In 1994, during the heart of the negotiations that Syria and Israel maintained from 1991 thru 1996, Israeli PM Rabin told the American mediators that in return for an array of other security measures, demilitarization, normalization of relations, economic links etc, he would be prepared to withdraw Israel’s forces to the international border; and in the negotiations that continued between then and the defeat of his successor, Shimon Peres, at the Israeli polls in spring 1996, that was the basis on which the negotiations continued. (In Israel, it became known as the “Rabin deposit.”) During marathon sessions at the Wye Plantation in Maryland in January 1996, the two sides came very close to concluding all the elements of a final peace agreement.
Peres’s success, Bibi Netanyahu, was not interested in proceeding with those talks.

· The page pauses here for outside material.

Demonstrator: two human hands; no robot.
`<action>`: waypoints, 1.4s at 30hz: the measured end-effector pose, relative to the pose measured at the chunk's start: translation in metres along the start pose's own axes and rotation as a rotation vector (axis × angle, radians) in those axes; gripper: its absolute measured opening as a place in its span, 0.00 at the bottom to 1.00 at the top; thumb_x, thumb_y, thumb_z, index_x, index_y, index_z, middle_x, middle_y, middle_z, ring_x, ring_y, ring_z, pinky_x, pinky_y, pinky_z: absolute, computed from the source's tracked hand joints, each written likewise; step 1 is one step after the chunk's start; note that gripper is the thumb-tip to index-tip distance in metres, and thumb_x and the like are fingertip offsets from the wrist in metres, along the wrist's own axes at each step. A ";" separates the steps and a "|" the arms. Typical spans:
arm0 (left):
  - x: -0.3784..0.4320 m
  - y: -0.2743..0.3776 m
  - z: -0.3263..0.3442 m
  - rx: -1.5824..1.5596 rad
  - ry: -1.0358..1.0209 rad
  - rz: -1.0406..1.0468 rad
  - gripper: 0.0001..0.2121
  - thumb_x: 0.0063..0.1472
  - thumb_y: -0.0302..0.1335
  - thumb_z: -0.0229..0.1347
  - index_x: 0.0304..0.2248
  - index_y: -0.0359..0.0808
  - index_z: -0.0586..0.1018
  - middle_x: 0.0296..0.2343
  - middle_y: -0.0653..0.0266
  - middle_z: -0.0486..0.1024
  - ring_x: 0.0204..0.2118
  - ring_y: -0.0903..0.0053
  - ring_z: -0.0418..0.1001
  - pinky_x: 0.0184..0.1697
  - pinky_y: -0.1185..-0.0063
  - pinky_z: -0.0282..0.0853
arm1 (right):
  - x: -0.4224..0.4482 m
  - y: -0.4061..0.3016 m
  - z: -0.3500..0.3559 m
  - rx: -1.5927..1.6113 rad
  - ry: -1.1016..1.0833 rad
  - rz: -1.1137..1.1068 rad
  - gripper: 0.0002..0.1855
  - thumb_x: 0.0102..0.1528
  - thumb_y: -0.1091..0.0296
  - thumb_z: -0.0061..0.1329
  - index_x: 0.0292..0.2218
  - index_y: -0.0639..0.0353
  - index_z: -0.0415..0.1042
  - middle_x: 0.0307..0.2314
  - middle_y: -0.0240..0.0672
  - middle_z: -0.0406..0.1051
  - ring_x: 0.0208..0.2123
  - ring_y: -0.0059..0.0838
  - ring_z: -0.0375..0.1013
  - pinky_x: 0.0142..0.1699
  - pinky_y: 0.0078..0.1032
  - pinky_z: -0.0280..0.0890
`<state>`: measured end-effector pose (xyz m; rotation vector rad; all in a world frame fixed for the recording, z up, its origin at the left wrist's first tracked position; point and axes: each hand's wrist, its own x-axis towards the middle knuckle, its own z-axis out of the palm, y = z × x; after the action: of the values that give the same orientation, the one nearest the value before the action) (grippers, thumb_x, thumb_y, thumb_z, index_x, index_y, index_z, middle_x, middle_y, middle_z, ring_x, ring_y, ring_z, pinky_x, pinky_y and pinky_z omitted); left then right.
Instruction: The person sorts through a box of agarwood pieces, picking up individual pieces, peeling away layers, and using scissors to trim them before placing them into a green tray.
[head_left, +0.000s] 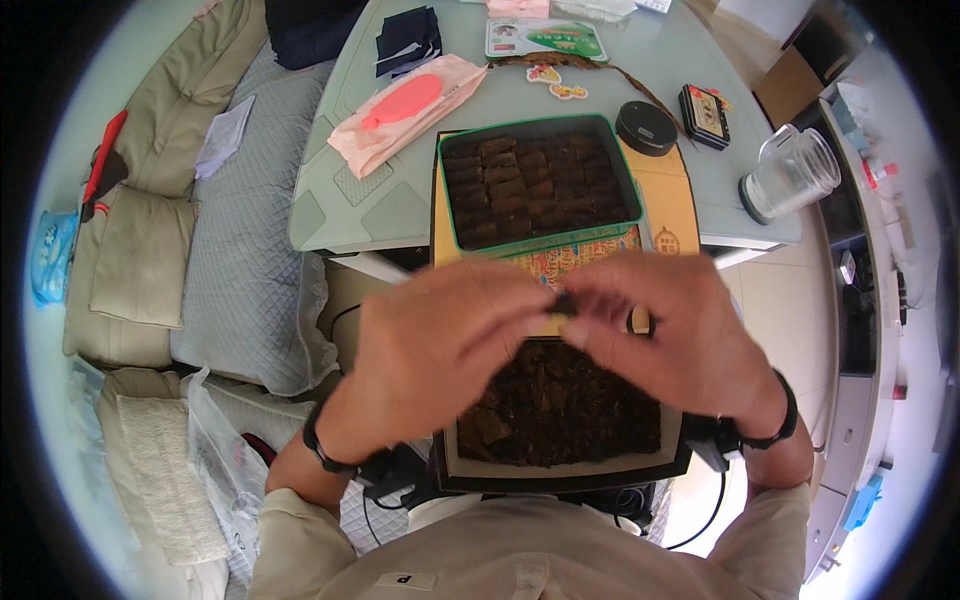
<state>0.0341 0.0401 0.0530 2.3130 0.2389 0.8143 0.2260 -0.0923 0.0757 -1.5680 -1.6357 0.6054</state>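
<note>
My left hand (442, 337) and my right hand (660, 330) meet fingertip to fingertip, blurred by motion. Between them is a small dark piece (562, 304), too blurred to identify, pinched from both sides. Below lies an open box (562, 481) with a dark rim, holding crumpled dark brown flakes (570, 405) that look like dried leaf. Beyond my hands stands a green-rimmed rectangular tin (551, 244), filled with short dark brown rolls (525, 176) in close rows. It rests on a yellow-lined box lid (679, 195) with a printed pattern.
The glass-topped table (405, 214) also bears a pink wipes pack (409, 112), a green-and-white tin lid (546, 39), a long dried leaf (555, 60), a round black container (646, 127), a cassette-patterned case (705, 116) and a glass jug (795, 172). A sofa (247, 210) flanks the left.
</note>
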 end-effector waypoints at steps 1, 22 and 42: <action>0.008 -0.006 -0.003 -0.036 0.012 -0.078 0.09 0.53 0.19 0.65 0.35 0.31 0.82 0.32 0.61 0.82 0.31 0.75 0.80 0.35 0.80 0.74 | 0.006 0.003 -0.002 -0.015 0.052 -0.022 0.13 0.55 0.72 0.58 0.40 0.67 0.74 0.25 0.43 0.74 0.26 0.35 0.78 0.31 0.27 0.71; 0.034 -0.072 0.016 0.089 0.000 -0.269 0.06 0.54 0.18 0.63 0.32 0.30 0.84 0.29 0.60 0.81 0.31 0.77 0.78 0.35 0.80 0.72 | 0.068 0.057 0.019 -0.068 0.081 0.122 0.09 0.50 0.76 0.56 0.34 0.71 0.75 0.27 0.52 0.77 0.31 0.49 0.78 0.38 0.36 0.72; 0.033 -0.078 0.020 0.050 0.031 -0.158 0.05 0.51 0.17 0.62 0.29 0.30 0.83 0.29 0.58 0.80 0.31 0.65 0.78 0.34 0.74 0.73 | 0.071 0.053 0.024 -0.157 0.082 0.183 0.09 0.50 0.73 0.55 0.32 0.71 0.78 0.26 0.54 0.76 0.31 0.52 0.78 0.38 0.37 0.71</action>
<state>0.0760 0.1014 0.0072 2.2954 0.4545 0.7723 0.2435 -0.0118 0.0353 -1.8471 -1.5198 0.5103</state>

The talks resumed only some months after Ehud Barak was elected in 1999. But when he inveigled Bill Clinton into presenting his “final, final offer” to Syrian president Hafez al-Asad in May 2000, the extent of the promised Israeli withdrawal had mysteriously (or not) shrunk from the Rabin Deposit. Now, Barak insisted on Israel maintaining control off a strip some 100 or so metres wide around the whole of the SoG coast-line. Not surprisingly, Asad demurred. Less than a month later he had died of a heart attack…. and a few months after that, as we know, the Palestinians’ second intifada started, and then Barak lost at the polls to Ariel Sharon.
So, friends at AP: Please let’s not keep that very tendentious, and indeed inaccurate, listing of “facts” up on your newswire. The way you present this material matters. It matters both to the way you are viewed around the world– whether as fair-minded and accurate, or neither of those things. And it matters because your material affects the way many Americans (and perhaps other people elsewhere) think about these issues. If you want to make it look like the Syrians have always been wrong and the Israelis blameless, that matters.
By the way, since the Golan issue is now going to be discussed at Annapolis, people might want to take a look at this series of articles I published in Al-Hayat in 1998, on the human geography of the area.
Also, since I see that my 2000 book on the Israeli-Syrian negotiations of 1991-96 is now listed by the publisher, the US Institute of Peace, as out-of-print, you might want to get a used one from Amazon.
I think I’ll contact USIP and see if we can maybe have them put the final chapter of the book up on the web… (Note to certain carping commenters here: I have never had a royalty agreement with USIP for sales of this book, since they had helped fund some of the research for it. So when I mention the book here, it is certainly not from a desire to increase my earnings.)